Opinion: Leaders in Lansing can make life better for Michigan residents

This column originally appeared in The Detroit News.

Last year confronted Michigan families with incredible challenges, and the new year hasn't been any easier.

How do they pay the bills? Will the governor even let them to go to work tomorrow? Will their kids be back in class a few weeks from now? And is there anyone in government or politics we can still trust?

Wednesday's inauguration reminded us that the Constitution still matters, and our government's framework is still standing. However, our republic's strength requires our attention and more teamwork than at any point in almost 60 years.

Michigan's incoming state Legislature — filled with fresh faces and new perspectives — has the chance to begin tackling our challenges, and if they work together, they can make a real-world impact.

Let's discuss just a few of the reforms they should prioritize.

Start with the basics. Get Michigan's seniors vaccinated against COVID-19. The state's rollout of the lifesaving immunization has been a catastrophic and categorical failure. We've spent most of the month lagging the rest of the nation by a heartbreaking margin.

Let's not beat around the bush. Every day the state sits on a stockpile of vaccines instead of getting them into the arms of older Michigan residents and frontline workers is another day that our friends and neighbors get needlessly sick — or worse.

There's time enough later for finger-pointing. Today, let's simply do the next right thing and get those shots administered.

Next, get our kids back in school. Thousands of students have been locked out of their classrooms for 10 months. Prioritize opening school buildings, and let's not wait and simply hope for change in March. The Legislature can help make that happen.

Democratic lawmakers should join their Republican colleagues and fight to get people back to work, too.

Making a living is a human right, and Gov. Gretchen Whitmer's approach to COVID shutdowns hasn't made an ounce of sense. It has not been data-driven, and it has often flown in the face of medical science.

There's a better way. Trust the people.

The incoming Legislature must take whatever steps are necessary to prevent Whitmer and her departments from arbitrarily closing businesses and industries.

Lansing can do more to remove barriers to work, too. We've made progress on licensure reform but can still do better and cut out even more of the hoops politicians force workers to jump through.

Given their disparate impact, many of the state's licensure laws exacerbate racial inequalities. So, let's resolve to end them.

Let's also tackle those challenges in the criminal justice system. The Legislature can embrace bipartisan criminal justice reform, significantly reduce the number and kind of minor, nonviolent offenses that land residents in jail and respect the accused's constitutional rights by limiting pre-trial prison stays.

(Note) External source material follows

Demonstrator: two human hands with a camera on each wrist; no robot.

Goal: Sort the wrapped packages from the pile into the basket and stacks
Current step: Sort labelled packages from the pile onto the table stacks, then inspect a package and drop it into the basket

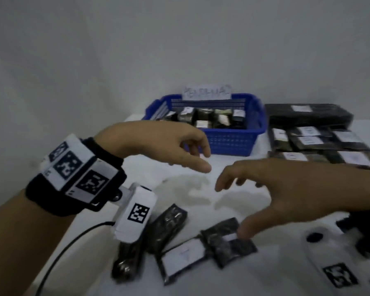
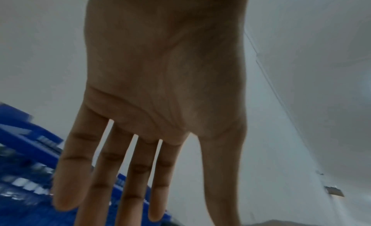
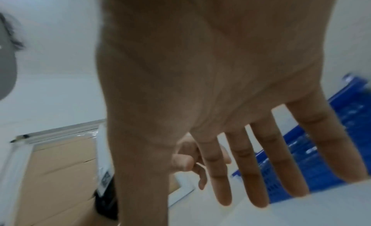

It's also time for Lansing to tackle policing. Better training and smart investment will produce better outcomes. The relationship between the police and communities of color is long, complicated, and too often rooted in distrust, but progress is possible.

Restoring trust in other institutions of government matters, too. If you don't think that's an effort worth tackling, you haven't watched the news this month.

The Legislature should finally expand the state's Freedom of Information Act. Michigan continues to exempt both the governor and the Legislature from open records laws. Why?

Open, more transparent government will foster desperately needed trust from the voters.

Transparency starts at the ballot box and the way we conduct safe and secure elections. Ensuring confidence in our elections requires nothing less.

Pluralism, civility and a commitment to the rights of our neighbors — those we agree with and those we don't — offer a road map to a more hopeful future.

The Legislature has the opportunity to lead where our statewide officials have not. Michigan families expect it.

Greg McNeilly is chairman of the Michigan Freedom Fund.